In Cody’s life, many things are hard to predict. Like why her older brother, Wyatt, is obsessed with his new bicycle called the Cobra, or why her best friend Pearl suddenly wants to trade favorite toys. Pearl says she will trust Cody with Arctic Fox because Cody is a trusty person. But Cody doesn’t want to give up her beloved Gremlin, and she regrets it as soon as she hands him over. When the Cobra goes missing, Cody has to decide for herself who is trusty and who is not. If only she had Gremlin to talk to! Surely Pearl wouldn’t mind if she secretly traded back . . . it’s not stealing if it belonged to you in the first place, right?

(176 pages)

I don't usually review books this short, but I was offered a copy of Cody and the Rules of Life and it looked intriguing enough that I couldn't say no.
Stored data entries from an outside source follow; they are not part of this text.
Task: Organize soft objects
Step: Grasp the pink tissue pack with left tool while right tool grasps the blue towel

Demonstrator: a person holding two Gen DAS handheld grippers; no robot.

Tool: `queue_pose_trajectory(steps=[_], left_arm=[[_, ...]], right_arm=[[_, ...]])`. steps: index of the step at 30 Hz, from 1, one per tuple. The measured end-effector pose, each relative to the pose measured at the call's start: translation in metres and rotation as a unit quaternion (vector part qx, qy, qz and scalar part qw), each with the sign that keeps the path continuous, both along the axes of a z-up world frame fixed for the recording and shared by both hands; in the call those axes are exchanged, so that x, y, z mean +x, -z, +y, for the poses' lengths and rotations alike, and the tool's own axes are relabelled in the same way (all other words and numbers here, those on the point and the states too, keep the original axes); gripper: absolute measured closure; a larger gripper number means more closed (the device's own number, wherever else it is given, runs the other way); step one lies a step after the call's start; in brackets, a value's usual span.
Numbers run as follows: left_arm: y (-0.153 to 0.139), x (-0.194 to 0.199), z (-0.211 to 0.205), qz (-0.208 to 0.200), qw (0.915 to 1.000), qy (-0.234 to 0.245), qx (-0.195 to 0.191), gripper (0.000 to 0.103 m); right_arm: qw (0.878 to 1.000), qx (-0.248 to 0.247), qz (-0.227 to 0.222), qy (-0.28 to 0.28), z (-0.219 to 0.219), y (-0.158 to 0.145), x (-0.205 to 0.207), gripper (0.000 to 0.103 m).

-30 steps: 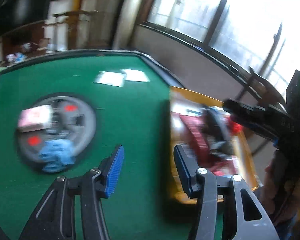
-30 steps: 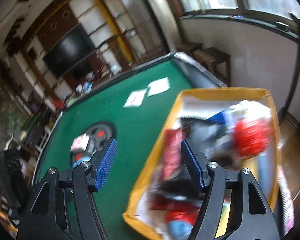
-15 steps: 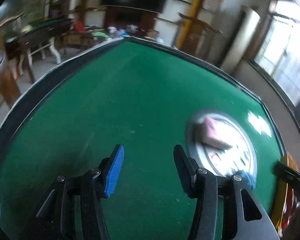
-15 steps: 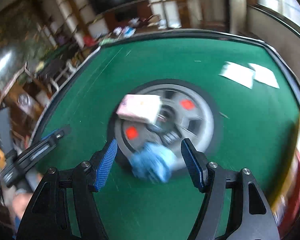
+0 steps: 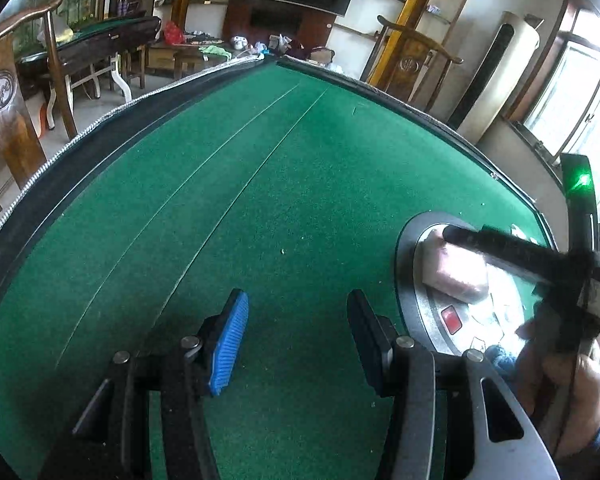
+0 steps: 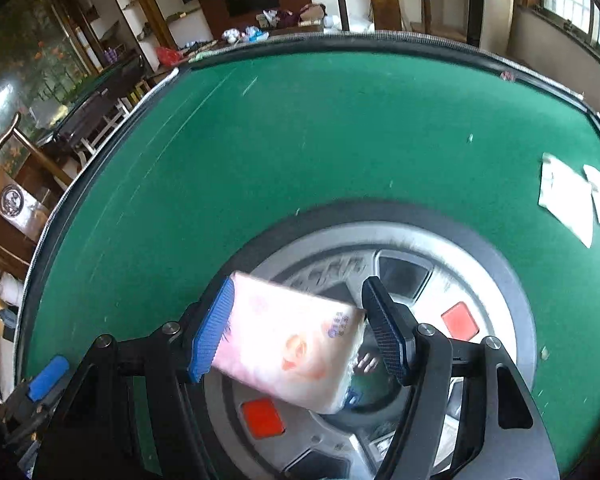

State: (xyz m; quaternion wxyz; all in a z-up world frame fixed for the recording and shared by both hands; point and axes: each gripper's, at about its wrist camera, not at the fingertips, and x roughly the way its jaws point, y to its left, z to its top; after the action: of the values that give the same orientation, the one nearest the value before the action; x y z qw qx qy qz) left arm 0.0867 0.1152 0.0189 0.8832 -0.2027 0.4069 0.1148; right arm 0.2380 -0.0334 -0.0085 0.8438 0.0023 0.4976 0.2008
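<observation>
A pink tissue pack (image 6: 288, 344) lies on the round silver panel (image 6: 400, 248) sunk in the green felt table. My right gripper (image 6: 296, 308) is open and low over the panel, and the pack sits between its two pads. I cannot tell whether the pads touch it. In the left wrist view the same pack (image 5: 456, 272) shows under a black finger of the right gripper, with a blue cloth (image 5: 500, 356) on the panel's near side. My left gripper (image 5: 296, 320) is open over bare felt to the left of the panel (image 5: 412, 248), with nothing between its fingers.
Two white paper sheets (image 6: 564, 200) lie on the felt to the right of the panel. The table has a raised dark rim (image 5: 100, 128). Wooden chairs (image 5: 8, 92) and another green table stand beyond it. A hand (image 5: 560, 368) holds the right gripper.
Both views swung away from the yellow box of packets at the table's side to the felt. The right gripper dropped over the panel until the pink pack lay between its fingers. The left one settled over bare felt.
</observation>
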Motion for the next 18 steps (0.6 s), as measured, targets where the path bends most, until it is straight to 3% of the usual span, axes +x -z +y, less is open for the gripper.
queue_pose_trajectory(steps=[8,11,14,16,18], left_arm=[[0.003,0.002,0.011,0.007,0.9997,-0.01,-0.022,0.051],[0.002,0.001,0.013,-0.003,0.9986,0.002,-0.053,0.051],[0.002,0.003,0.008,-0.016,0.9961,0.034,-0.079,0.051],[0.001,0.007,-0.004,-0.019,0.9941,0.068,-0.082,0.042],[0.0,0.01,-0.018,-0.021,0.9936,0.09,-0.066,0.037]], right_arm=[[0.993,0.06,0.033,-0.099,0.019,-0.007,-0.088,0.036],[0.995,0.039,-0.031,-0.089,0.007,-0.026,-0.118,0.036],[0.993,0.055,-0.091,-0.049,-0.026,-0.046,-0.141,0.034],[0.993,0.041,-0.113,-0.018,-0.049,-0.048,-0.148,0.024],[0.992,0.026,-0.122,0.003,-0.064,-0.043,-0.15,0.024]])
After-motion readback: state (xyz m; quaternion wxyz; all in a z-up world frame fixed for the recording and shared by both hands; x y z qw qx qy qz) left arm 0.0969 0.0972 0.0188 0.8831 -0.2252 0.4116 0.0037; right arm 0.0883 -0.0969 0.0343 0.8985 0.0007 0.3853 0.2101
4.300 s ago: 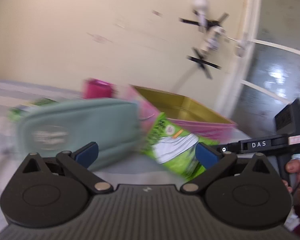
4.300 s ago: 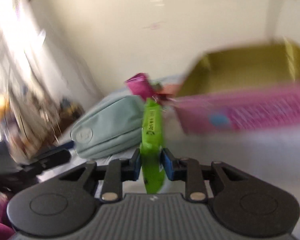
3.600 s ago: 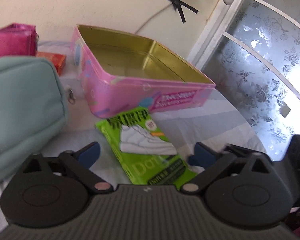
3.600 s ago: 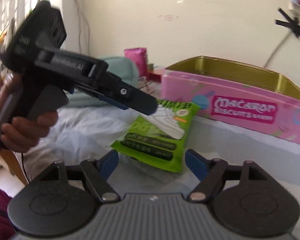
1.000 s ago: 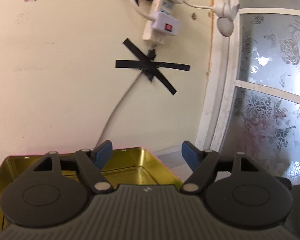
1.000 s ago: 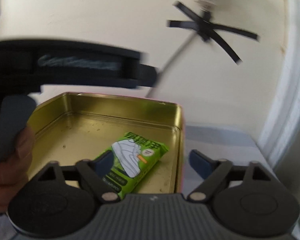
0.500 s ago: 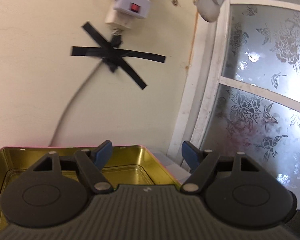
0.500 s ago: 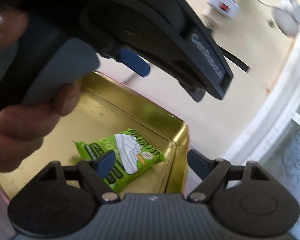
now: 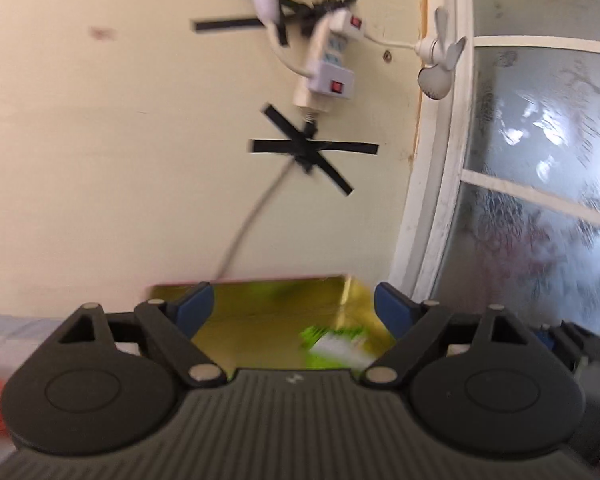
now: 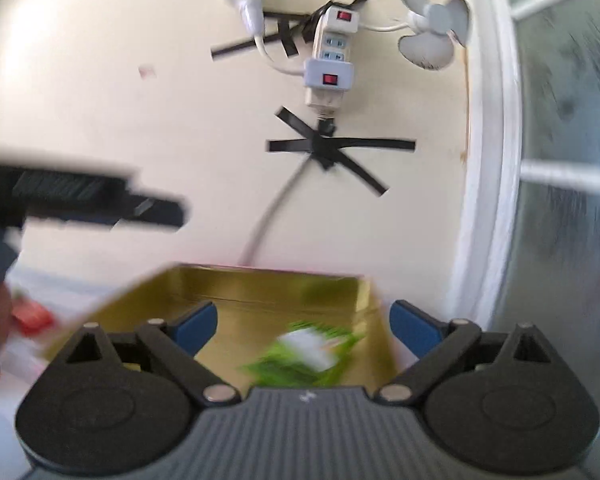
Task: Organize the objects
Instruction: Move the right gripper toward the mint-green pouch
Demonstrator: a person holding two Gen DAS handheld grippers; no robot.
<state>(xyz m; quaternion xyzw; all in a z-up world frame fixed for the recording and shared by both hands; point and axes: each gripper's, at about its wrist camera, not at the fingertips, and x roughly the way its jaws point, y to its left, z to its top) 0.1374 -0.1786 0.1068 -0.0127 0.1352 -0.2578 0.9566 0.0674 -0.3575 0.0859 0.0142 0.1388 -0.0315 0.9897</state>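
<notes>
A green wipes packet (image 10: 306, 354) lies flat on the floor of the open gold-lined tin (image 10: 268, 284), near its right wall; the left wrist view shows the packet (image 9: 334, 342) too, blurred. My right gripper (image 10: 304, 322) hovers above the tin's near side, its jaws opening, nothing between them. My left gripper (image 9: 294, 310) also hangs over the tin (image 9: 268, 294), jaws opening and empty. In the right wrist view the left gripper's finger (image 10: 112, 204) crosses at the left, held by a hand.
A cream wall stands close behind the tin, with a power strip (image 9: 326, 76), taped cable and a small white fan (image 9: 440, 64). A frosted glass door (image 9: 540, 184) is at the right. Something red-orange (image 10: 32, 318) lies on the cloth left of the tin.
Both grippers have pulled back and up from the tin and spread wider. The left gripper swung left, bringing the packet into its view. The packet stays in the tin.
</notes>
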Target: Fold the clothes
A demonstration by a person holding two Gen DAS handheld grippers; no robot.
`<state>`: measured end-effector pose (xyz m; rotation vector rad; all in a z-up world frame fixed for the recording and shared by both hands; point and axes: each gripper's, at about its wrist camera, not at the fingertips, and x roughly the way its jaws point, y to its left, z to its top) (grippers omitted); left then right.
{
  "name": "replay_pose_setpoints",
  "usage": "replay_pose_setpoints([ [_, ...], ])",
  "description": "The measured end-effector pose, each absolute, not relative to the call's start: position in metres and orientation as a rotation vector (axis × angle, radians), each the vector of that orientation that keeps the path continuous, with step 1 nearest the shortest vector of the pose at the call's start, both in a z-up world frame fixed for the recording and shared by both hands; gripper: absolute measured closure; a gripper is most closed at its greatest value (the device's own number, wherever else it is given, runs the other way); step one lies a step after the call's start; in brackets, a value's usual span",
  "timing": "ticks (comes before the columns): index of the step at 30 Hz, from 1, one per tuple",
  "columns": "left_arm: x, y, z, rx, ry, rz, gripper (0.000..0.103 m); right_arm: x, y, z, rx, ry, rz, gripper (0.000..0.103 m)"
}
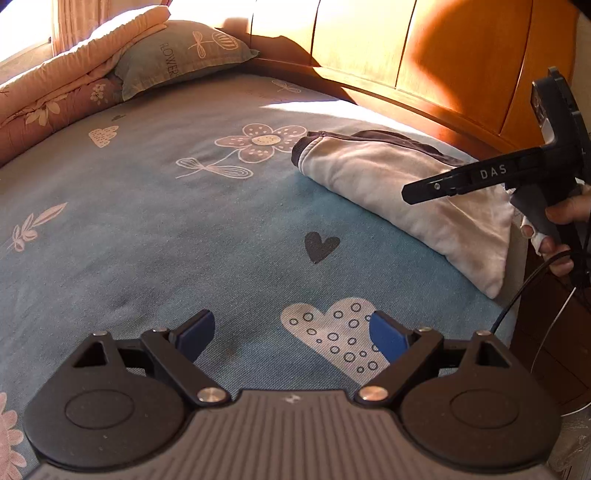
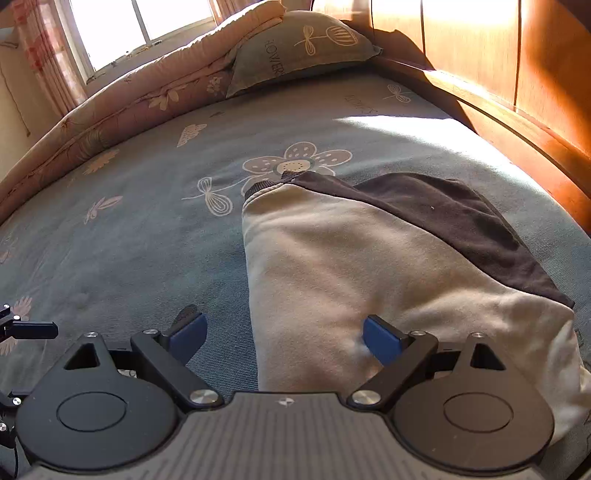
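My left tongs [image 1: 291, 334] stood wide apart with nothing between the blue pads [image 1: 386, 338], pointing down over a bare stretch of the bed [image 1: 184, 236]. Under them lay the blue sheet with its printed white heart and, a little further on, a small dark heart. The folded garment [image 1: 406, 195] lay well off to the right of them, near the bed's right edge and close to the wooden headboard [image 1: 461, 66]. It was a cream piece with dark brown trim, folded into a long bundle, its ribbed cuff end pointing toward the big printed flower on the sheet.

My right tongs [image 2: 284, 336] were also spread wide and clamped on nothing. They hung over the near end of the garment [image 2: 369, 266]: the right pad [image 2: 382, 339] was over the cream cloth, while the left pad [image 2: 188, 332] was over the bare sheet beside the garment's left edge. I could not tell whether the right pad touched the cloth. The dark brown part ran along the garment's far right side.

From the left camera, my right hand [image 1: 557, 221] showed at the right edge, wrapped round the handle of the right tool, whose black arm reached over the garment.

At the head of the bed a grey-green pillow [image 2: 306, 48] leaned against a rolled pink quilt [image 2: 147, 96], with a bright window [image 2: 140, 26] behind.
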<state>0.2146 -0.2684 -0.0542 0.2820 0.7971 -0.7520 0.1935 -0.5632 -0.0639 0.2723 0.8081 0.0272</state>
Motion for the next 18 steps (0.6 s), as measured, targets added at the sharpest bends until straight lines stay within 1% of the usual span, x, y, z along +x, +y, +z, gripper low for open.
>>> replay_pose_setpoints([
  [4,0.205,-0.261,-0.045,0.265,0.770,-0.733,0.012,0.177,-0.551,-0.059,0.263,0.816,0.024,0.008],
  [11,0.187,-0.253,-0.032,0.243,0.729,-0.720,0.012,0.167,-0.543,-0.087,0.302,0.888,-0.009,0.007],
  [18,0.173,-0.248,-0.028,0.256,0.705,-0.717,0.012,0.129,-0.535,-0.083,0.388,0.830,-0.029,0.006],
])
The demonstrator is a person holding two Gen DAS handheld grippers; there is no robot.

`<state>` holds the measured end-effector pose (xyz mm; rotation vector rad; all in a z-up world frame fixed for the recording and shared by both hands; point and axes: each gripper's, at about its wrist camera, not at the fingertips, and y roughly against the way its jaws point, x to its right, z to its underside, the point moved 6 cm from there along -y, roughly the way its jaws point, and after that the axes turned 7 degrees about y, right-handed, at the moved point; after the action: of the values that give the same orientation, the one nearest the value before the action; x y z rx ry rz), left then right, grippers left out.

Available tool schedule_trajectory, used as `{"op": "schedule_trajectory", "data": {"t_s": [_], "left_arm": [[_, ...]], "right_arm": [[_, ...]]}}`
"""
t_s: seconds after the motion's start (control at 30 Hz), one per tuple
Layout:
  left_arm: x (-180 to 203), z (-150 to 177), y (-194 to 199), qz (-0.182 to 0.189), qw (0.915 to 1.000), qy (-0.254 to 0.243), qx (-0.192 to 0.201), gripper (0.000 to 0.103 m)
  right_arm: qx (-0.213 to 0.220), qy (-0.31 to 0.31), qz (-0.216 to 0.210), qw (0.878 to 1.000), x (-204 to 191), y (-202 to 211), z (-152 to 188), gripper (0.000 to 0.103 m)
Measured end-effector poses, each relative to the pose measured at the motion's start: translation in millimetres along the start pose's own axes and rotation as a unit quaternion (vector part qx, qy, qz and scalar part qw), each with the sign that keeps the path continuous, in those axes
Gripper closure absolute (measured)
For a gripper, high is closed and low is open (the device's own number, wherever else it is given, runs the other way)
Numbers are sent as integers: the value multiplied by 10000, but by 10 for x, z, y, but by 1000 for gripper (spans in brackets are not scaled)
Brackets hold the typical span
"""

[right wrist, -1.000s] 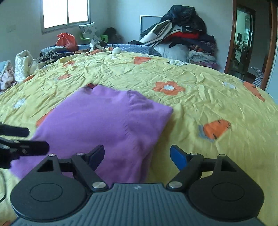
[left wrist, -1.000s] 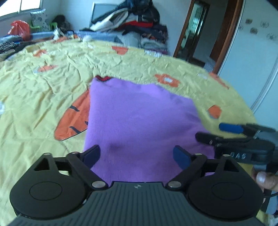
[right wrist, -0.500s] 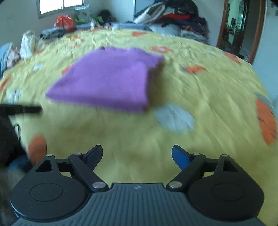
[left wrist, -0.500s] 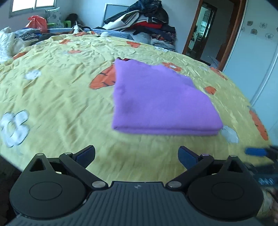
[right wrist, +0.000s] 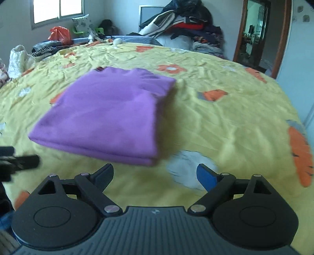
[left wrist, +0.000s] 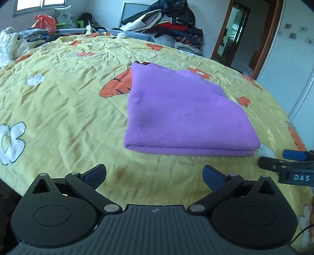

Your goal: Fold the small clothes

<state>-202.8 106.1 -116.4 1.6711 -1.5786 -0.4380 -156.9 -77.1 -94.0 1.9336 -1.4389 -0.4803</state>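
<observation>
near edge: bare yellow bedspread (left wrist: pixel 58 109) between both spread-jawed grippers and the folded purple garment (left wrist: pixel 182 115)
flanks: open sheet left and right
far end: clothes pile (right wrist: pixel 180 25) blocks the headboard side

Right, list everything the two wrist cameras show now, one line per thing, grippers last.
purple garment: one, purple, folded flat on the bed, nothing holding it.
bedspread: one, yellow with orange and white flowers, wrinkled, covering the bed.
clothes pile: one heap, mixed dark, red and white, beyond the far edge of the bed.
red bag: one, red-orange, far left under the window.
window: one, bright, far left wall.
doorway: one, brown frame, far right.
left gripper: one, black with blue pads, open, short of the garment.
right gripper: one, same make, open, empty.
</observation>
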Motion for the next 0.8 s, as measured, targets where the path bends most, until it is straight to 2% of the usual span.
{"op": "schedule_trajectory", "data": {"t_s": [0.27,0.53,0.8], "left_arm": [[20,-18,-204,-138,9997,100,-155,0],[26,-11,-260,-223,9995,128,-195,0],[34,-4,-273,-272,9995,98,-159,0]], "right_arm": [[-88,-12,-165,9998,-348,-174,-44,10],[-254,-163,-155,9994,-363,-304,56,10],[-240,-167,-61,9996,-350,-341,80,5]]}}
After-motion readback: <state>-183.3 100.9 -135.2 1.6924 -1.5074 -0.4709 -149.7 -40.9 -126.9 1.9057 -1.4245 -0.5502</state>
And really, it was a good book. It has much more depth to it than I went in expecting, and a variety of storylines that weave together to make the story. My favorite scenes were probably actually with Cody's teacher, Mr. Daniels. Cody writes in her class journal about the search for her brother's missing bike, which is a model Cobra, and Mr. Daniels thinks her brother lost an actual snake! It's funnier than you'd think watching him ask Cody concerned questions about her family's lifestyle, and her confusing him even more (while thinking they're on the same page!).

I didn't care much about the storyline with the swapped toys, largely because Cody should never have traded Gremlin away. I have a hard time relating with a girl who would do that–there's no way I would ever have given my treasured baby blanket away to anyone when I was her age, no matter how nice they were to me. In fact, now that I think about it, I still wouldn't give it away for anything.

But what really appealed to me about the book was the way Cody grapples with issues bigger than herself. She's grown up in a home with strict "rules of life," not just against hitting and saying mean things and stealing and all the other things that aren't nice but also against just generally being mean or unkind to anyone, and she largely views the world as black and white through the lenses of those rules. As the book goes by, she has to face that fact that someone did a very mean thing–and that her brother is terribly angry at whoever that person is. For her, this combines with other moral issues (some of them connected to the loss of Gremlin) to result in her learning several valuable lessons over the course of the book.

All in all, I enjoyed reading Cody and the Rules of Life. It was a pleasant read, far more complex and mature than I expected it to be, and just the sort of book I would be happy to hand over to elementary and middle schoolers looking for an interesting read.



Disclaimer: I received a complimentary copy of this novel from the publisher in exchange for an honest review.